[Data shown Boundary: Start]
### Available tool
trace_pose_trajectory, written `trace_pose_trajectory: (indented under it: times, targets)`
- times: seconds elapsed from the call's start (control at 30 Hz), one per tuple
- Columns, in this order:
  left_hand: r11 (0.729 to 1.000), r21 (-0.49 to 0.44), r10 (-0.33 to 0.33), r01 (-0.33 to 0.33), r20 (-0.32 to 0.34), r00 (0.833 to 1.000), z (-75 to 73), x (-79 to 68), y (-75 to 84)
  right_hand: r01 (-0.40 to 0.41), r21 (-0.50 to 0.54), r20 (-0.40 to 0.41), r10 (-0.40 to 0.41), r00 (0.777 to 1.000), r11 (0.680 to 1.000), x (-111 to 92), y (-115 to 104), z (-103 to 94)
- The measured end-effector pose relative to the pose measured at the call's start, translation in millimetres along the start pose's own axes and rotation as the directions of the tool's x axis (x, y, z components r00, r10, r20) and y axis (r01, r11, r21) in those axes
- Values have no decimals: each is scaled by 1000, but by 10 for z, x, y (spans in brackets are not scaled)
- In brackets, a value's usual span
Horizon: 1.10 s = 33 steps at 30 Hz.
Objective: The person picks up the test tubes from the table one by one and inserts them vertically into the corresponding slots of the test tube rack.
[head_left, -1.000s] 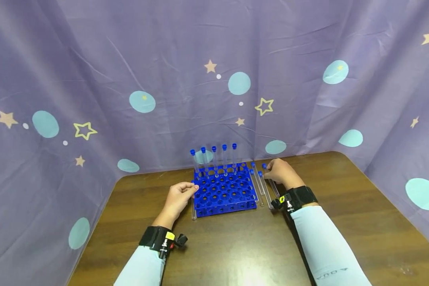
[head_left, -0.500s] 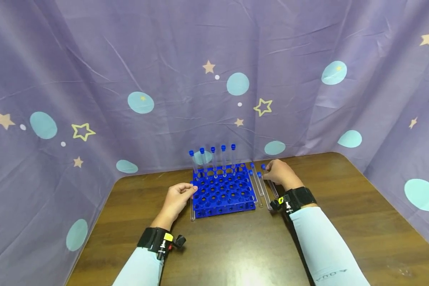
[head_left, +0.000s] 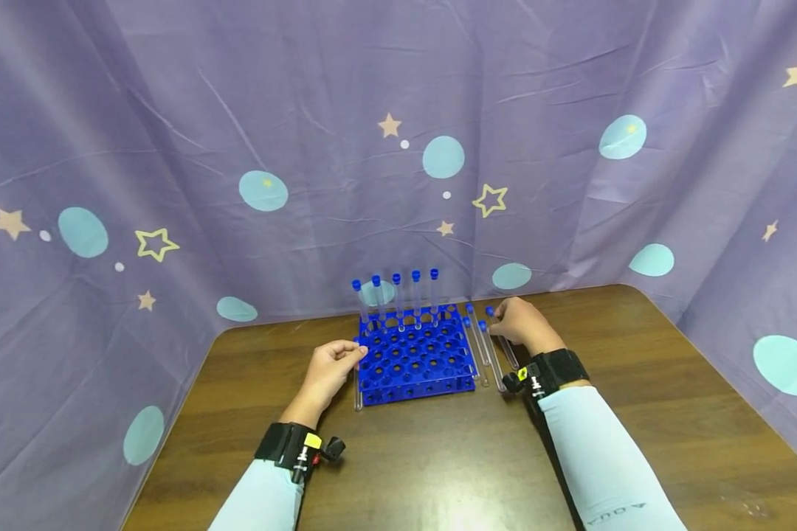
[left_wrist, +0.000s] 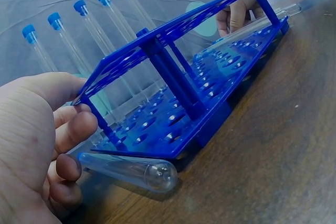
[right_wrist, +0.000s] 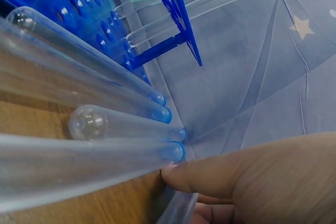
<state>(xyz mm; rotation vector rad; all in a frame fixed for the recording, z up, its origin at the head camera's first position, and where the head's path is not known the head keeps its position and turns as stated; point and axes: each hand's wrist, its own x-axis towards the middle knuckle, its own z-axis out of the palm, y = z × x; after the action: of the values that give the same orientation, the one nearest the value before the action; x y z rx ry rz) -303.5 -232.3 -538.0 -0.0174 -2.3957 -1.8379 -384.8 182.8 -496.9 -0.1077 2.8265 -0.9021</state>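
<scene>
A blue test tube rack (left_wrist: 176, 80) stands on the table, with several blue-capped test tubes (head_left: 398, 299) upright in its back row. My left hand (head_left: 328, 369) pinches the left end of its top plate between thumb and index finger. Under the other fingers, one tube (left_wrist: 128, 170) lies along the rack's left side. Right of the rack, my right hand (head_left: 523, 323) pinches the capped end of a lying test tube (head_left: 509, 355) between thumb and fingers. The thumb partly hides that grip in the right wrist view. Several more tubes (head_left: 494, 360) lie between this hand and the rack.
The wooden table (head_left: 425, 457) reaches toward me and out to both sides. A purple curtain (head_left: 345, 221) with stars and dots hangs close behind the rack and around the table. Both wrists wear black straps with small cameras.
Both hands keep their places, and the rack and tubes have not visibly moved. Only the head view has shifted very slightly.
</scene>
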Motion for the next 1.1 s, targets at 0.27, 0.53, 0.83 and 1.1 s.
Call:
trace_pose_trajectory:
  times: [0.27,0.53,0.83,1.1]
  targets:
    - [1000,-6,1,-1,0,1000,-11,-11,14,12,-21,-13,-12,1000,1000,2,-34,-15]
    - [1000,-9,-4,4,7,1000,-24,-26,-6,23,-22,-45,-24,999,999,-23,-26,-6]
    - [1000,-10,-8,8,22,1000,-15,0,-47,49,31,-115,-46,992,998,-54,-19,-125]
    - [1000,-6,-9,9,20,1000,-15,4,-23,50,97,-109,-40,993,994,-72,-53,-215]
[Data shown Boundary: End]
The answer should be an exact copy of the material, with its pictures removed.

Your solution:
### Available tool
trace_pose_trajectory, written `trace_pose_trajectory: (indented under it: times, targets)`
- times: seconds elapsed from the call's start (control at 30 Hz), one per tuple
- Columns, in this order:
  left_hand: r11 (0.729 to 1.000), r21 (-0.49 to 0.44), r10 (-0.33 to 0.33), r01 (-0.33 to 0.33), r20 (-0.32 to 0.34), r00 (0.833 to 1.000), z (-75 to 73), x (-79 to 68), y (-75 to 84)
  right_hand: r01 (-0.40 to 0.41), r21 (-0.50 to 0.54), r20 (-0.40 to 0.41), r10 (-0.40 to 0.41), r00 (0.777 to 1.000), r11 (0.680 to 1.000), x (-111 to 92), y (-115 to 104), z (-103 to 94)
- The measured end-effector pose relative to the pose measured at the call's start, translation in millimetres along the start pose's own axes and rotation as the directions of the tool's x axis (x, y, z components r00, r10, r20) and y axis (r01, r11, r21) in those axes
- Values have no decimals: each is scaled by 1000, but by 10 for z, x, y (spans in brackets are not scaled)
- In brackets, a value's usual span
Horizon: 1.10 s = 33 steps at 30 Hz.
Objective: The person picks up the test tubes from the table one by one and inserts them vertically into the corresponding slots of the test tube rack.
[head_left, -1.000s] 
[head_left, -0.500s] 
[head_left, +0.000s] 
[left_wrist, +0.000s] 
[right_wrist, +0.000s] 
<state>(xyz mm; rotation vector rad; all in a frame fixed for the recording, z up, its origin at the head camera's first position, and where the head's path is not known the head keeps its position and turns as stated; point and axes: each hand's wrist, its own x-axis towards the middle knuckle, its own z-axis out of the palm, y = z × x; after the action: of the values that give the same orientation, the one nearest the value before the action; x y z rx ry rz) -303.5 -232.3 -538.0 -0.0174 -2.3957 -1.8379 -384.8 182.8 -496.9 -0.1077 2.8265 -0.9021</state>
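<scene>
A blue test tube rack (left_wrist: 176, 80) stands on the table, with several blue-capped test tubes (head_left: 398, 299) upright in its back row. My left hand (head_left: 328, 369) pinches the left end of its top plate between thumb and index finger. Under the other fingers, one tube (left_wrist: 128, 170) lies along the rack's left side. Right of the rack, my right hand (head_left: 523, 323) pinches the capped end of a lying test tube (head_left: 509, 355) between thumb and fingers. The thumb partly hides that grip in the right wrist view. Several more tubes (head_left: 494, 360) lie between this hand and the rack.
The wooden table (head_left: 425, 457) reaches toward me and out to both sides. A purple curtain (head_left: 345, 221) with stars and dots hangs close behind the rack and around the table. Both wrists wear black straps with small cameras.
Both hands keep their places, and the rack and tubes have not visibly moved. Only the head view has shifted very slightly.
</scene>
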Motion for the next 1.1 s, targets at 0.27, 0.53, 0.83 and 1.1 s.
Call:
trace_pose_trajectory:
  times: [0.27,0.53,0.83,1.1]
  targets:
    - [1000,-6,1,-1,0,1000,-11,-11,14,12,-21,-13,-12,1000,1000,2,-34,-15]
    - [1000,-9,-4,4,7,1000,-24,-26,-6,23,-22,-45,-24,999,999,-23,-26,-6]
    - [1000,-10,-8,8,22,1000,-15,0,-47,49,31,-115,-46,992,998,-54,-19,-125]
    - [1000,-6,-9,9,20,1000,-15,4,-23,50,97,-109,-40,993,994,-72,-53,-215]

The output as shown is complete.